The “Fertile Crescent,” a term coined by University of Chicago Egyptologist James Henry Breasted, refers to a crescent-shaped region in Western Asia. Formed by the Tigris and Euphrates rivers and the Mediterranean Sea, this region gave rise to some of the world’s earliest civilizations.
Until the 19th century, Western scholars believed that “civilization” began in Europe—specifically Greece and Rome. A small but revolutionary group pursued a new idea: That civilization began in the ancient Middle East. In 1919, Breasted founded the Oriental Institute (OI), kicking off a century of archaeology and research in the region.
Today, the term “Fertile Crescent” has been scrutinized both as a concept and as the main origin point for human civilization. However, the region remains archaeologically significant and continues to yield discoveries that fundamentally shape our understanding of ancient life.
What is the Fertile Crescent?
If you’ve spent any significant time in social studies classes in school, you’ve probably heard of the term “Fertile Crescent.”
The Fertile Crescent, often referred to as “the cradle of civilization,” is the crescent-shaped region in Western Asia and North Africa that spans the modern-day countries of Iraq, Turkey, Syria, Lebanon, Israel, Palestine and, for some scholars, Egypt.
Anthropologists today don’t agree on what constitutes “civilization,” but one common definition describes it as: a complex society of cities (the word “civilization” comes from the Latin “civitas” or “city”). A city has a centralized government and economy, specialized jobs, large-scale architecture and surplus agriculture.
Many scholars believe that urbanization—the formation of cities—first occurred in the Fertile Crescent.
How did the Fertile Crescent get its name?

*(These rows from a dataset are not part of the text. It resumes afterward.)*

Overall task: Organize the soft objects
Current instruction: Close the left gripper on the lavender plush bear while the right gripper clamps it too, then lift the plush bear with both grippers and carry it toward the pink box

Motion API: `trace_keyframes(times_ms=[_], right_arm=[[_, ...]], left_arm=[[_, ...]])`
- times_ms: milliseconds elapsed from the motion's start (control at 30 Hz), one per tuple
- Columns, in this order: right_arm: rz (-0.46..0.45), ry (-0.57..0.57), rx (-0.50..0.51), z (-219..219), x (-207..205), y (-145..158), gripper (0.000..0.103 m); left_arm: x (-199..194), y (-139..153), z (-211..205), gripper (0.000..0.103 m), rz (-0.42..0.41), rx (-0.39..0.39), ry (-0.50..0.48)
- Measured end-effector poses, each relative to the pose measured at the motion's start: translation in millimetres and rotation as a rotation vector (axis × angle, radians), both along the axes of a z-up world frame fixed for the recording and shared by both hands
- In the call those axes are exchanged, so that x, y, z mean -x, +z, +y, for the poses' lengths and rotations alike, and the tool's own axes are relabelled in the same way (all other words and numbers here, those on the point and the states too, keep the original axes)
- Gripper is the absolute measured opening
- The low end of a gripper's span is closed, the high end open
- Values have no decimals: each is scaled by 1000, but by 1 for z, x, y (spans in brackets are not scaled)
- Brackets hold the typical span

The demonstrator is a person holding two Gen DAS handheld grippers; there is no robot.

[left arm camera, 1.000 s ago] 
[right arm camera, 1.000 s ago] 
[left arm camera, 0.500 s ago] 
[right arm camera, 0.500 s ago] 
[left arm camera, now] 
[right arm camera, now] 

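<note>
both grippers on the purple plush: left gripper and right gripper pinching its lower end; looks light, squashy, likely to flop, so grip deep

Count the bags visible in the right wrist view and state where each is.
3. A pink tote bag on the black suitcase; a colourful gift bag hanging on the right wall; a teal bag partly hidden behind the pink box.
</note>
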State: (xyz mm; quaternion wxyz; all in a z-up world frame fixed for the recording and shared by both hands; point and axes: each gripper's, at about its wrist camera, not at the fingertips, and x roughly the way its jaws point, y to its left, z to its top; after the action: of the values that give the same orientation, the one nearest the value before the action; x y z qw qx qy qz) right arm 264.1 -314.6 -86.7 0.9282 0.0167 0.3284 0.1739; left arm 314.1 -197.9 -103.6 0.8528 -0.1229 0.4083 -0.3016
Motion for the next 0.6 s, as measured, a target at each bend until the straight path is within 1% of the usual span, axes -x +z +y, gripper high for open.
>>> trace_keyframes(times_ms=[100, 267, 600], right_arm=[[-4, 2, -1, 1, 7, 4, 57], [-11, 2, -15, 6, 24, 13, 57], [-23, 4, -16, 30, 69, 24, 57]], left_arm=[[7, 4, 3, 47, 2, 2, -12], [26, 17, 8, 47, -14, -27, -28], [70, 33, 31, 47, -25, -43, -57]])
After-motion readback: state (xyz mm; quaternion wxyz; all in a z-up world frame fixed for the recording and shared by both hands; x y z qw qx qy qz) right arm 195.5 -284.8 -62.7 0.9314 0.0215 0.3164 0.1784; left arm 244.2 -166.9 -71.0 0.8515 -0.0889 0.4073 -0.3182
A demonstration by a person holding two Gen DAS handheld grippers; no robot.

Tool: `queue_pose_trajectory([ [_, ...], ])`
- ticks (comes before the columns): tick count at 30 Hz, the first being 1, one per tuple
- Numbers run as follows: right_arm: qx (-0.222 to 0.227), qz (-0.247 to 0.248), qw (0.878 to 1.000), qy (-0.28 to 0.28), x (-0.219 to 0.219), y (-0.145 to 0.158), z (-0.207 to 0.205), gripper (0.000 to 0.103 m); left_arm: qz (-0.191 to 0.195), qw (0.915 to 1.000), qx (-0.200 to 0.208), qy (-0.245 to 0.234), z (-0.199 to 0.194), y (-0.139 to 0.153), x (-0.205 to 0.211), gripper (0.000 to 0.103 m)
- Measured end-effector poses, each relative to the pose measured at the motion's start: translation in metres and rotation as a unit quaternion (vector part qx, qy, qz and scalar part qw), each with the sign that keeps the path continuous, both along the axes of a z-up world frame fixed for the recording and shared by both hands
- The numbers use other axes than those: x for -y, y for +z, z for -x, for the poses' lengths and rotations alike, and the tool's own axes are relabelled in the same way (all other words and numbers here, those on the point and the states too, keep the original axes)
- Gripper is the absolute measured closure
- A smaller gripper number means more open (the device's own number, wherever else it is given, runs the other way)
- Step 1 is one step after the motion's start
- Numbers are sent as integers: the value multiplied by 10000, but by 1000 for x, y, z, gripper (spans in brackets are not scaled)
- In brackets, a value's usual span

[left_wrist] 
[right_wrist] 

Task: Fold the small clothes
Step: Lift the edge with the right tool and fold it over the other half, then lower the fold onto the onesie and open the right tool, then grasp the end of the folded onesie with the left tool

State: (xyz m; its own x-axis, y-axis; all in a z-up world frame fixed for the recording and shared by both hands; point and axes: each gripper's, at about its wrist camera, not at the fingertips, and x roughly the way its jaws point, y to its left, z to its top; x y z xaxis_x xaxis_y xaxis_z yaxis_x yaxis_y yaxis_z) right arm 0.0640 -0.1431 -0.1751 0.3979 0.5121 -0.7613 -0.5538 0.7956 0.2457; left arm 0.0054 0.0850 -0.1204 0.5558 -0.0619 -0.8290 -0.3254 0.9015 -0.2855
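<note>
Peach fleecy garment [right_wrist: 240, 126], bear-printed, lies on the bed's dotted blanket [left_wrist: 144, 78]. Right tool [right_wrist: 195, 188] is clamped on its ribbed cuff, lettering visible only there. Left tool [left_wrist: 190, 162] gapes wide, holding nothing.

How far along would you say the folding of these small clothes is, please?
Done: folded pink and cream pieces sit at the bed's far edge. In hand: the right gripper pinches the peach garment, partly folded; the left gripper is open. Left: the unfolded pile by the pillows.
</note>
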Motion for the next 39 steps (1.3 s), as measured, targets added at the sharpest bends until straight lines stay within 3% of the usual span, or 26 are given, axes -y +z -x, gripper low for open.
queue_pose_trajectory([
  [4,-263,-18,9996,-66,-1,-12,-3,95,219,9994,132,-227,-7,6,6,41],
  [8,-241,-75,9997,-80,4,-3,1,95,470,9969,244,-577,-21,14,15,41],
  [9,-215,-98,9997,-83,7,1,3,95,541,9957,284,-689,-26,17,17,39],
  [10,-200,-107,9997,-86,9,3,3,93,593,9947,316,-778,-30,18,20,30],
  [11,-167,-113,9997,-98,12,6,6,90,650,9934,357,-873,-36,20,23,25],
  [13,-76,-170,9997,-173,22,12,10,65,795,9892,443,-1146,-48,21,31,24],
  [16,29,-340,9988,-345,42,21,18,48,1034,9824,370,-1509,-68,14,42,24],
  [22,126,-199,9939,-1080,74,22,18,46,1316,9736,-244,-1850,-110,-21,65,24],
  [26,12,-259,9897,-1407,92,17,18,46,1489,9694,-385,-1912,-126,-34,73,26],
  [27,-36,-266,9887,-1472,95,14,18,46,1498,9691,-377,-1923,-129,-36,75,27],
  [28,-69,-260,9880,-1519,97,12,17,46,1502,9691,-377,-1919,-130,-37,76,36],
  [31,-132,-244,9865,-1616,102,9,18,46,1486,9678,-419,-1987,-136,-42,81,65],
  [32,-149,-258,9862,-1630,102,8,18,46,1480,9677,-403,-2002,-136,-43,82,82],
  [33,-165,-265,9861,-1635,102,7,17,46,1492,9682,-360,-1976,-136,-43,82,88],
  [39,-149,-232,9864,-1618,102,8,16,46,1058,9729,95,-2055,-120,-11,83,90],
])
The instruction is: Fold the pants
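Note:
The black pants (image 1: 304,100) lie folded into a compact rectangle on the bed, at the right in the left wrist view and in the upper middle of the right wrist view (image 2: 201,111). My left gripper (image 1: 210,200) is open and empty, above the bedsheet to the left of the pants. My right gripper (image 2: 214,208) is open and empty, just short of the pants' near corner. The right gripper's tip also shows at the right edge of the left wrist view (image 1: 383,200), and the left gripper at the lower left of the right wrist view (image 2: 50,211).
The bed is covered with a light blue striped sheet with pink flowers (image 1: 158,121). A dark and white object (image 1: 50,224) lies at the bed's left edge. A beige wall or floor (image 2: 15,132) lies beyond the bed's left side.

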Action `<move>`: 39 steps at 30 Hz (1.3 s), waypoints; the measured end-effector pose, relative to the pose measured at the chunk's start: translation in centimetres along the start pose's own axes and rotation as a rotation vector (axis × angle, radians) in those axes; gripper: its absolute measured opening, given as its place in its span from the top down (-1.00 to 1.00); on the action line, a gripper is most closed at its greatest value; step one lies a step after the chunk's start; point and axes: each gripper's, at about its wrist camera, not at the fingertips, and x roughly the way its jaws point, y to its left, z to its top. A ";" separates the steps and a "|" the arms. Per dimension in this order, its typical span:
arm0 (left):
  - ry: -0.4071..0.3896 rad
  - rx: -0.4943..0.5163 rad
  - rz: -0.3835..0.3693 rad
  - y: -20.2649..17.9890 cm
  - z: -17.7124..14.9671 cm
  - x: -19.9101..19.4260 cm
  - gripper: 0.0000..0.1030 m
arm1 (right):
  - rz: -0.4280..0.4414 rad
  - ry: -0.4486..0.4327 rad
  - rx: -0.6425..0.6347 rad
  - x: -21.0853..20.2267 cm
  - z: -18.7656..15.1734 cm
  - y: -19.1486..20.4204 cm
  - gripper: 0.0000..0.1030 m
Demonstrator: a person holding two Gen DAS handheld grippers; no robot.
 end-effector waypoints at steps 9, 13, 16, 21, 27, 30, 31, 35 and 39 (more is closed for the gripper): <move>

The term “Fertile Crescent” was coined and popularized by James Henry Breasted, an Egyptologist at the University of Chicago. In Ancient Times: A History of the Early World, originally intended as a high school textbook, Breasted wrote: “The earliest home of men in this great arena of Western Asia is…a kind of cultivable fringe of the desert, a fertile crescent having the mountains on one side and the desert on the other.”